The Web site offers news, interviews with both young and experienced scientists, information about programs and even books and movies of interest.

By Kristi Birch
Center for Talented Youth

To meet the challenges of the 21st century, the world needs exceptional thinkers in mathematics and the sciences. To help nurture those future leaders, Johns Hopkins' Center for Talented Youth, along with eight partner organizations, has launched, a Web site designed to help gifted pre-college students develop their talents and interests in these fields. Cogito means "I think" and was taken from the Latin Cogito, ergo sum, which means "I think, therefore I am."

The Web site connects these students with peers from around the world who share a passion for math and science, and with professionals already working in the sciences. "Through the power of the Internet, Cogito can bridge geographic and cultural boundaries," said Lea Ybarra, executive director of CTY. "A student in China can share math problems with a student in Chicago, or a group of middle school students can interview a nanotechnologist."

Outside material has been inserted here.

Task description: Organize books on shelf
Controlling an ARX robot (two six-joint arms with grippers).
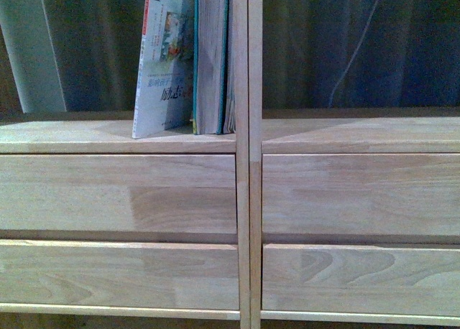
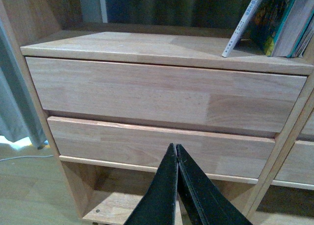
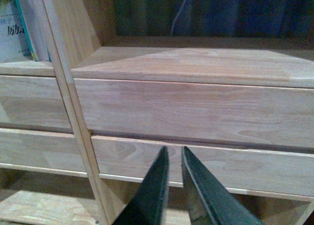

Cogito is loaded with inspiring content for and about young scientists, including interviews with experts; profiles of young scientists; science news; Web resources; and searchable directories of summer programs, competitions and other academic opportunities.

While most of Cogito's content is available to the public, members have access to interactive features, including discussion forums where they are currently talking online with a young environmental scientist at the McMurdo station in Antarctica, a roboticist from Carnegie Mellon and an astronomer looking for life on other planets. Membership is by invitation to students around the world nominated by CTY and other organizations and by individuals who work with gifted students.

Nina Vasan, a Cogito advisory board member and winner of the 2002 Intel Foundation Young Scientist Award, said, "Cogito is a dream come true for today's young scientists. I would have been addicted to a site like this. Seeing everything that it has to offer makes me wish I could go back in time and redo high school with the help of Cogito!"

Vasan, along with five other math and science competition winners, recently hosted a Cogito discussion forum about doing serious research as a high school student. The success of Cogito depends on exactly this sort of participation by scientists and mathematicians, from college students to retired professionals, to serve as guest speakers, resident experts and site advisers.

Said Ybarra, "Along with the benefits the site holds for young people, we think this is a wonderful opportunity for members of the Hopkins community to engage directly with budding young scientists and mathematicians around the world. We hope they will want to get involved."

Cogito was developed by CTY in partnership with other leading centers serving gifted students, based at Carnegie Mellon, Duke and Northwestern universities; the universities of Denver and Iowa; the Center for Excellence in Education; the Davidson Institute for Talent Development; and Science Service. The John Templeton Foundation provided initial funding for its development.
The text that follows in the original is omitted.